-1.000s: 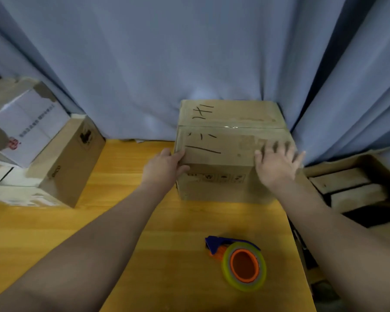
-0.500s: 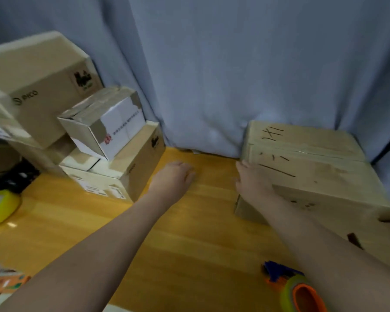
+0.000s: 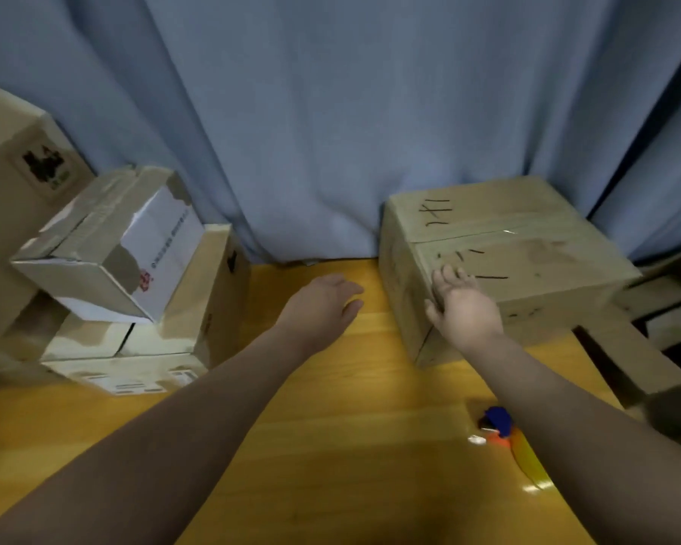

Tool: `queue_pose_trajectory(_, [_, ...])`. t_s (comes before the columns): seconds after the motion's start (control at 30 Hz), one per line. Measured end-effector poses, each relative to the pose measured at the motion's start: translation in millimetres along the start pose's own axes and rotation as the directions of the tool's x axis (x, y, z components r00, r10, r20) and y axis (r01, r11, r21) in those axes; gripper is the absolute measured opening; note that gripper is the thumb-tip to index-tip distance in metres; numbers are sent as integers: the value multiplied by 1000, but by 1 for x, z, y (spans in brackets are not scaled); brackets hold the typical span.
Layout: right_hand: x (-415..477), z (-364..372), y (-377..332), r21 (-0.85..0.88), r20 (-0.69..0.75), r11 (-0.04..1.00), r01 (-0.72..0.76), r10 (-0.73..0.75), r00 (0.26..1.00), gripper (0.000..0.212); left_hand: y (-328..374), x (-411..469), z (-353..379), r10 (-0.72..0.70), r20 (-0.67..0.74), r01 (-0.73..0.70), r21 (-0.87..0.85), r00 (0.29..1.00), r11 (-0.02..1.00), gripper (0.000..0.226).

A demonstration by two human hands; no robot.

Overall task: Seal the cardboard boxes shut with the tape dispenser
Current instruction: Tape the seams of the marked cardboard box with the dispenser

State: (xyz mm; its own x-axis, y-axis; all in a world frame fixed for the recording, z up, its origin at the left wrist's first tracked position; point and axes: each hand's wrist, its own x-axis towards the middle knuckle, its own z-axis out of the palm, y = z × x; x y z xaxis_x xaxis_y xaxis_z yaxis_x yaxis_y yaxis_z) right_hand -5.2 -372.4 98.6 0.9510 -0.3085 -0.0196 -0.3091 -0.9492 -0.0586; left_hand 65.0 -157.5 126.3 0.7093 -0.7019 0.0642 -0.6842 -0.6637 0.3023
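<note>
**Turning from the taped box toward the stack at left**

Letting go on one side, the left hand [image 3: 323, 304] has come off the taped box [image 3: 527, 261] it flanked a second ago. It now hangs over bare table [image 3: 331, 426], fingers loosely extended and holding nothing. The right hand [image 3: 462, 304] has shifted from the box's right front to its near left corner, where it lies flat with straight fingers and grips nothing.

A tape strip runs along the box's top seam, so this box looks finished. The next one probably comes from the stack at left, where a small white-sided box [image 3: 111, 249] sits tilted on a flatter carton [image 3: 197, 300].

The tape dispenser [image 3: 506, 430] lies on the near right of the table, partly hidden under the right forearm.

The taped box is backed against the curtain [image 3: 331, 112] at the far side, and the table's right edge is close beside it, leaving little room there. An open lane of tabletop runs between box and stack, wide enough to work in.
</note>
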Motion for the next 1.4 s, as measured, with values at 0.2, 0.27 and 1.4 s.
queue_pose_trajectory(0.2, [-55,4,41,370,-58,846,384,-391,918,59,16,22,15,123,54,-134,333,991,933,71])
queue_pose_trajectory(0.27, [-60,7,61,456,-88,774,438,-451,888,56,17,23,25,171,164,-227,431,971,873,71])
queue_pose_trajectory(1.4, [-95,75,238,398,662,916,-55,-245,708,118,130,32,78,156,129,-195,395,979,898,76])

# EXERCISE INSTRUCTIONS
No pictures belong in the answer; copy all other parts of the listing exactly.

# OUTPUT
-1.000s: 
-0.500s: 
+0.000s: 

Tool: `queue_pose_trajectory(_, [_, ...])`. t_s (comes before the columns): seconds after the motion's start (control at 30 Hz), one per line. Measured end-effector poses, each relative to the pose measured at the motion's start: translation in millimetres along the start pose's own axes and rotation as the directions of the tool's x axis (x, y, z components r00, r10, r20) and y axis (r01, r11, r21) in those axes; gripper is the absolute measured opening; note that gripper is the thumb-tip to index-tip distance in metres; numbers are sent as integers: the value multiplied by 1000, but by 1 for x, z, y (spans in brackets are not scaled); brackets hold the typical span.
Layout: right_hand: x (-415..477), z (-364..372), y (-377..332), r21 (-0.85..0.88), r20 (-0.69..0.75), r11 (-0.04..1.00), r01 (-0.72..0.76), r10 (-0.73..0.75), r00 (0.26..1.00), gripper (0.000..0.212); left_hand: y (-328..374), x (-411..469), z (-353..379), r10 (-0.72..0.70), r20 (-0.67..0.74), r01 (-0.73..0.70), r21 (-0.87..0.85), r00 (0.29..1.00), r11 (-0.02..1.00), gripper (0.000..0.226).

A demonstration by two human hands; no robot.

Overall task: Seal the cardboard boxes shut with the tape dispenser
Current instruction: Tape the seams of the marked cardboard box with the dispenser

State: (xyz mm; its own x-axis, y-axis; all in a world frame fixed for the recording, z up, its origin at the left wrist's first tracked position; point and axes: each hand's wrist, its own x-axis towards the middle knuckle, its own z-axis out of the palm, y = z × x; x y z xaxis_x xaxis_y xaxis_z yaxis_x yaxis_y yaxis_z) right_hand -5.2 -372.4 98.6 0.9510 -0.3085 -0.0196 -0.3091 -0.9492 -0.0586; left_hand 65.0 -157.5 126.3 0.7093 -0.7019 0.0642 -0.6842 -0.6637 0.3023
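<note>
**Turning from the taped box toward the stack at left**

Letting go on one side, the left hand [image 3: 323, 304] has come off the taped box [image 3: 527, 261] it flanked a second ago. It now hangs over bare table [image 3: 331, 426], fingers loosely extended and holding nothing. The right hand [image 3: 462, 304] has shifted from the box's right front to its near left corner, where it lies flat with straight fingers and grips nothing.

A tape strip runs along the box's top seam, so this box looks finished. The next one probably comes from the stack at left, where a small white-sided box [image 3: 111, 249] sits tilted on a flatter carton [image 3: 197, 300].

The tape dispenser [image 3: 506, 430] lies on the near right of the table, partly hidden under the right forearm.

The taped box is backed against the curtain [image 3: 331, 112] at the far side, and the table's right edge is close beside it, leaving little room there. An open lane of tabletop runs between box and stack, wide enough to work in.
</note>
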Motion for the next 1.4 s, as measured, with values at 0.2, 0.27 and 1.4 s.
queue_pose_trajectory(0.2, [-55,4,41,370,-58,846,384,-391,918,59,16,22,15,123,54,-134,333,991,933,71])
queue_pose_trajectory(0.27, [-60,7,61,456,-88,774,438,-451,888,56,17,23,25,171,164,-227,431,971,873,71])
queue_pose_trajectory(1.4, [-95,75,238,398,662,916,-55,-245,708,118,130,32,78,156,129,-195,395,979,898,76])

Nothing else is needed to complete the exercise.